I mean, that's not likely, is it? But my mom thought my father was a sweetheart and all it got her was a gold-digging scumbag of a husband.

"Ah... thanks for the offer, but I don't think I can," I squeak. Before my brain can catch up with my dumbass mouth, I blurt out, "but maybe another time."

Ben grins at me, unfazed, and for a second I wonder if he even heard me turn him down. "I'd like that. See you around, Lilah."

I try to ignore the way the women watch him as he taps his fingers on the bar and grins at me as he leaves. My brain is patting itself on the back for getting out of a date with Ben, but the land down under is planning a mutiny in my skirt. Tamping down my irritation, I offer the two women a free drink. Anything to distract them from watching Ben's tight rear end walk out the front door.

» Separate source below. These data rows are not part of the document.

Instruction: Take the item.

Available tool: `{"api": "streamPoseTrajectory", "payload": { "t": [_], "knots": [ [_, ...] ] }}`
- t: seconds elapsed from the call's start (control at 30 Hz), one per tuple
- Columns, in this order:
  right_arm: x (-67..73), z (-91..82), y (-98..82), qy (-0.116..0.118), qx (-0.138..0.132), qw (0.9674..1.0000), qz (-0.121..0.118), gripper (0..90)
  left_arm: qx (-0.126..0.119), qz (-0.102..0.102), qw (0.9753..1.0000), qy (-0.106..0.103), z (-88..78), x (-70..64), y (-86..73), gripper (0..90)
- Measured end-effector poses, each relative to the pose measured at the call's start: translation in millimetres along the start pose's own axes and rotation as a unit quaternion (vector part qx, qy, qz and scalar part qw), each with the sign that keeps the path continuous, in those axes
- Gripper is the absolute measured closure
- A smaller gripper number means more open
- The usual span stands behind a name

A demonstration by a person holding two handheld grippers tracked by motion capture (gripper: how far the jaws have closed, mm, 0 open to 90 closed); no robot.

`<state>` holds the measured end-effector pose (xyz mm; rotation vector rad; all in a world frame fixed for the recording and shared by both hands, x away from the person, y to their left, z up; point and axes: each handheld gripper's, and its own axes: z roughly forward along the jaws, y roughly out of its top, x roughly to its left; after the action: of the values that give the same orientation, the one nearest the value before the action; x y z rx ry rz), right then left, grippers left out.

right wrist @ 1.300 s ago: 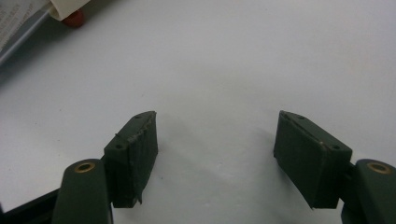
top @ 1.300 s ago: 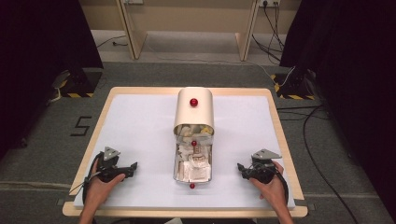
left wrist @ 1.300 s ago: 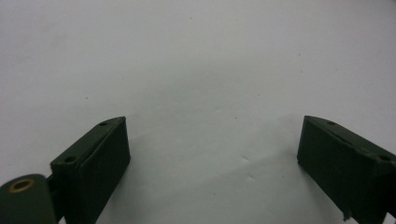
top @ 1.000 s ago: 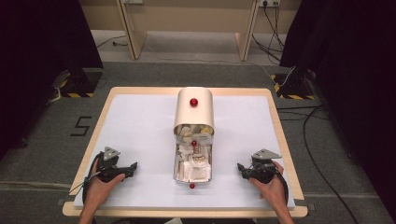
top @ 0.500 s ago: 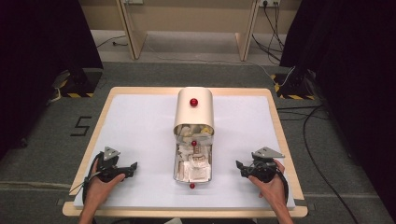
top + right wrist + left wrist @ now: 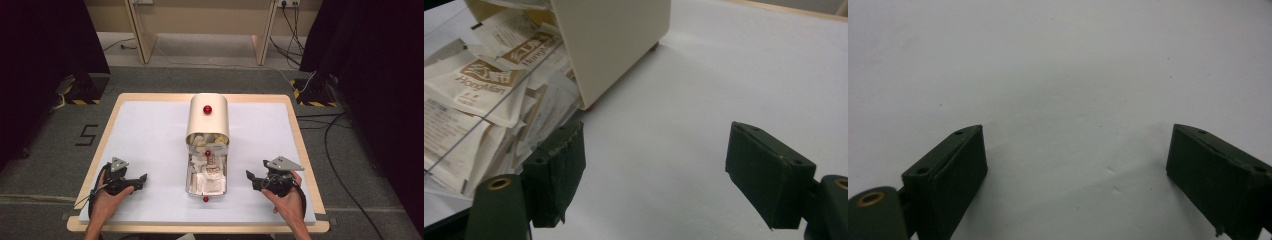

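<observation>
Centrally on the table (image 6: 150,125), running from near the far edge toward the near edge: a cream box (image 6: 207,120) with a red knob (image 6: 207,109) on top, and a clear drawer (image 6: 206,175) pulled out from it toward the near edge, full of paper packets (image 6: 209,176). Near the near-left corner: left gripper (image 6: 141,179), jaws spread wide over bare white surface, holding nothing. Near the near-right corner: right gripper (image 6: 248,176), jaws just opened further, now wide with nothing between them, aimed toward the drawer's side. In the right gripper view: packets (image 6: 479,85) printed "HongMan" behind the clear drawer wall, just beside one pad (image 6: 556,172).
</observation>
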<state>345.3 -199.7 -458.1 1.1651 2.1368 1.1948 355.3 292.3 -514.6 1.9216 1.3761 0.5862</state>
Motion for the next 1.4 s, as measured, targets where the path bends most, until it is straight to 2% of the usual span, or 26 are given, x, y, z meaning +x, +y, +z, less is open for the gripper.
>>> {"api": "streamPoseTrajectory", "payload": {
  "t": [0.2,0.47,0.5,0.53,0.57,0.7,1.07,1.4],
  "knots": [
    [7.5,-0.9,4.5,0.004,0.000,0.9999,-0.014,25.5,0.000,0.000,1.0000,0.000,0.0,0.0,0.0,8.5],
    [25.1,-7.8,15.9,0.020,-0.015,0.9992,-0.030,26.5,0.000,0.000,1.0000,0.000,0.1,-0.1,0.0,8.5],
    [31.5,-9.3,19.0,0.027,-0.018,0.9988,-0.038,26.6,0.000,0.000,1.0000,0.000,0.0,0.0,0.0,8.5],
    [31.5,-9.3,19.0,0.027,-0.018,0.9988,-0.038,26.6,0.000,0.000,1.0000,0.000,0.0,0.0,0.0,8.5],
    [37.8,-9.5,21.5,0.037,-0.017,0.9982,-0.045,26.5,0.000,0.000,1.0000,0.000,0.1,0.0,0.0,8.5],
    [48.8,-8.4,24.4,0.052,-0.012,0.9969,-0.058,26.6,0.000,0.000,1.0000,0.000,0.0,0.0,0.0,8.5],
    [71.0,-10.8,34.3,0.083,-0.022,0.9936,-0.073,27.0,-0.001,-0.002,1.0000,0.000,0.2,-0.2,0.0,8.5],
    [90.6,-1.1,40.8,0.107,-0.021,0.9899,-0.090,28.5,-0.001,-0.002,1.0000,0.000,0.2,-0.1,0.0,8.5]
  ]
}}
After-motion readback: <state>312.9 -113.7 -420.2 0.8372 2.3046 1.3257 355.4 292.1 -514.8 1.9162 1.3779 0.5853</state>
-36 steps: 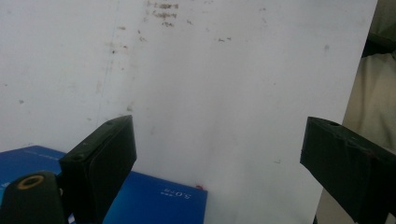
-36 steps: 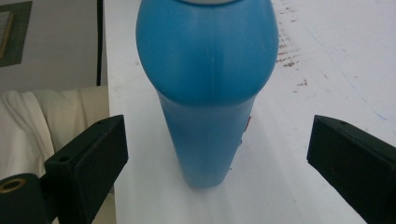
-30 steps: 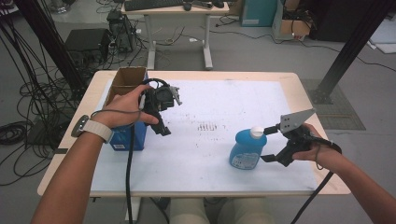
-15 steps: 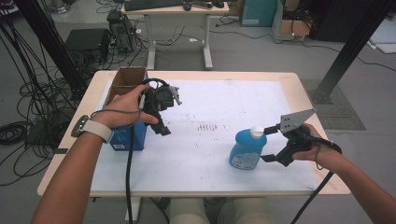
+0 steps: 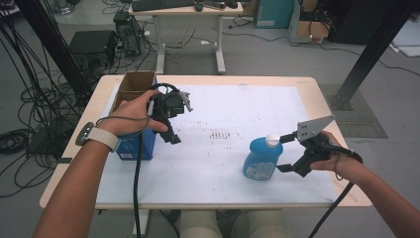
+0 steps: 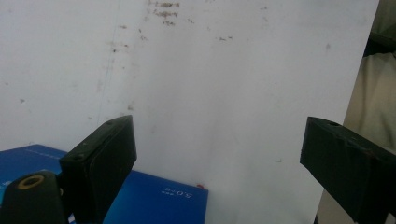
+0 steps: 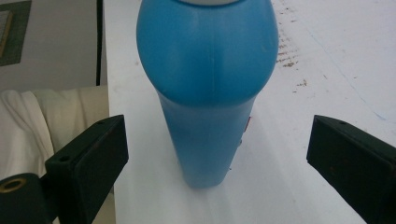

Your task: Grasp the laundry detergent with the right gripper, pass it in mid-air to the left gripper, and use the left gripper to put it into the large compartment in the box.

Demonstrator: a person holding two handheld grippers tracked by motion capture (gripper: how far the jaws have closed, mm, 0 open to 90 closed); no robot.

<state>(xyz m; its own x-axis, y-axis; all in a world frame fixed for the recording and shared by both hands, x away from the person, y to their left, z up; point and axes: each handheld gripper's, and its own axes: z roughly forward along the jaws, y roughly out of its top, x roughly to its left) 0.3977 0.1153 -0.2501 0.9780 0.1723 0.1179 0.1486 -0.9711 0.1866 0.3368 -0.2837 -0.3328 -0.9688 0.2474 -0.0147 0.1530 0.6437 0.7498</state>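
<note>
The blue bottle (image 5: pixel 263 158) stands upright on the white table (image 5: pixel 237 183), near its front right. The right gripper (image 5: pixel 281 152) has its jaws wide apart on either side of the bottle, not touching it. The left gripper (image 5: pixel 173 133) hangs open over a blue box (image 5: pixel 132 146), holding nothing

The middle of the white table sheet (image 5: pixel 223 163) is left bare between the hands; the left edge is blocked by a blue box (image 5: pixel 130 145) and an open cardboard box (image 5: pixel 134 82); the right front is obstructed by an upright blue bottle (image 5: pixel 262 158).
</note>
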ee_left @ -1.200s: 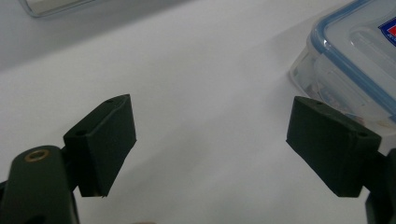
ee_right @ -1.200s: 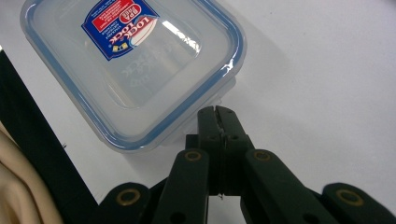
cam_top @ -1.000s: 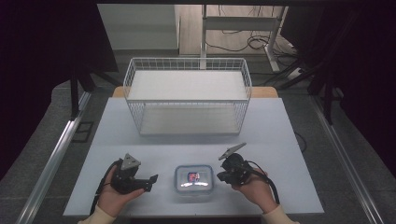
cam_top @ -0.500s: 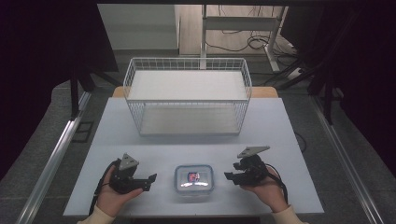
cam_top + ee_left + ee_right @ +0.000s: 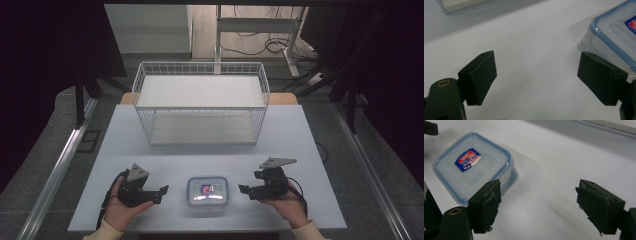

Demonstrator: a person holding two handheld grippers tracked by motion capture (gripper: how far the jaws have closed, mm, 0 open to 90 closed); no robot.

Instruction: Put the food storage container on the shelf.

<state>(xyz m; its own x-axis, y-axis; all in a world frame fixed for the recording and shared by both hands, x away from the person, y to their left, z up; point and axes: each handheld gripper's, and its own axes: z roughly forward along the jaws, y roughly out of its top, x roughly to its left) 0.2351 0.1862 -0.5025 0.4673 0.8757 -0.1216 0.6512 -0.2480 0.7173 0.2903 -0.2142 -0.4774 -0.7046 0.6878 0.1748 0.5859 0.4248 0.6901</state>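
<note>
A clear square container (image 5: 207,191) with a blue-rimmed lid and a red and blue label sits near the front edge of the white table (image 5: 300,140). My left gripper (image 5: 160,195) rests just left of it, open, jaws pointing right toward it. In the left gripper view the left gripper (image 5: 537,75) holds nothing, and the container (image 5: 614,32) lies beyond its right jaw. My right gripper (image 5: 246,192) is open to the container's right, pointing left. In the right gripper view the right gripper (image 5: 539,195) is empty, with the container (image 5: 471,165) behind its left jaw.
A white wire basket (image 5: 200,125) stands at the back middle of the table, with bare tabletop between it and the container. Dark curtains and metal rails flank the table; cables lie on the floor behind.
My right gripper has shifted right and slightly toward the front edge, away from the container, and turned to point left at it. The left gripper and the container have stayed put.
</note>
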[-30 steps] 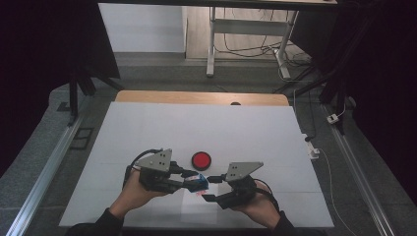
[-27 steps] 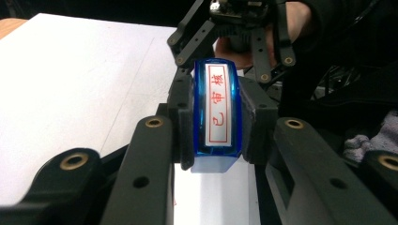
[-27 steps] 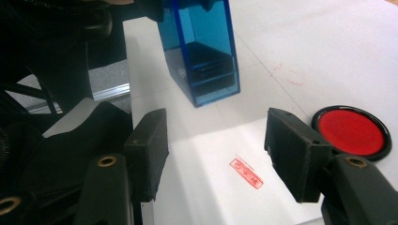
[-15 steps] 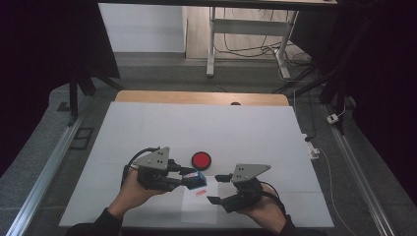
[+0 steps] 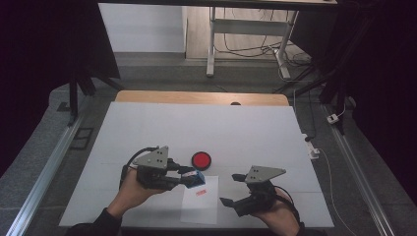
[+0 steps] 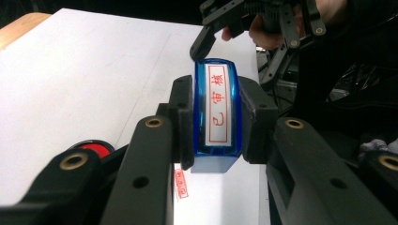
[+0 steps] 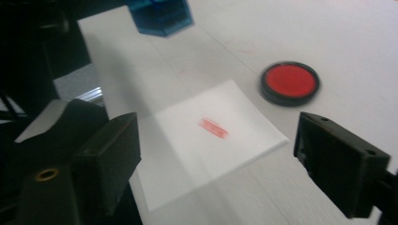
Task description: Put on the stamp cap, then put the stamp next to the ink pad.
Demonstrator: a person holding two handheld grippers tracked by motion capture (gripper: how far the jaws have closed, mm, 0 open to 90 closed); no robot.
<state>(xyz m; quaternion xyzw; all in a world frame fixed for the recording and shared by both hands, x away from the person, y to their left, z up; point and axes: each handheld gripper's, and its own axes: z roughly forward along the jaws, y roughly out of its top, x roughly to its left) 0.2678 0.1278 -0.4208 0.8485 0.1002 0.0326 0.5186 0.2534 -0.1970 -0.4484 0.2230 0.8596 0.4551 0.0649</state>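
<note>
Left hand-held gripper [image 6: 216,112] clamps the blue stamp [image 6: 217,110] just above the paper [image 5: 200,199], long axis along the jaws, red-lettered face up. Right hand-held gripper [image 5: 233,189] has just been opening: jaws wide, nothing between them, near the paper's right edge.

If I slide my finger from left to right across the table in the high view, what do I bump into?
Left gripper → blue stamp held in it → right gripper, jaws open with nothing between them, having just been opening. The red ink pad and the stamped paper sheet overlap the stamp's place, so they stay out of the order.
</note>
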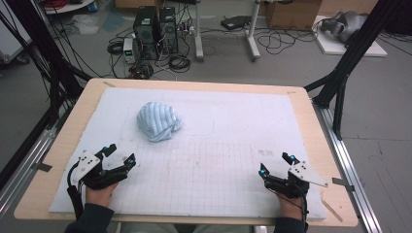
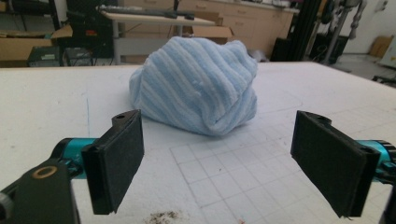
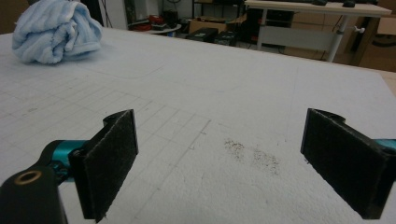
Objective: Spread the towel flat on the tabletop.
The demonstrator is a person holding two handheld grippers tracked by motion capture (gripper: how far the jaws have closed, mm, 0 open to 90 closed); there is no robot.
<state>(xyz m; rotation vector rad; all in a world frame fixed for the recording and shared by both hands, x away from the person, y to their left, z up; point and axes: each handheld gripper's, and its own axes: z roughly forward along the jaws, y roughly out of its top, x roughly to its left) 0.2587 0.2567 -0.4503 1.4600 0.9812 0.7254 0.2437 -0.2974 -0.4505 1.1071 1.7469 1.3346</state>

I'm still thinking about Ben and his glorious ass when I walk into my new home at 2am. This has been the longest damn day of my life. You'd think I would have had the foresight to request the entire day off, but I didn't realize how exhausting moving would be. It's not like I had to move a bunch of furniture. Most of the big stuff in the apartment was my roommate’s, and my brothers moved the heavy stuff for me. All I had to worry about were my clothes, some bathroom stuff, and my tortoise, Frankie.

The move still took hours longer than I thought it would, and I barely made it in for my shift this evening. And then the pickles and Ben... I showered, but I can still smell the pickles on me. I wish I smelled like Ben instead. Just the thought of him makes me wish all kinds of dirty things.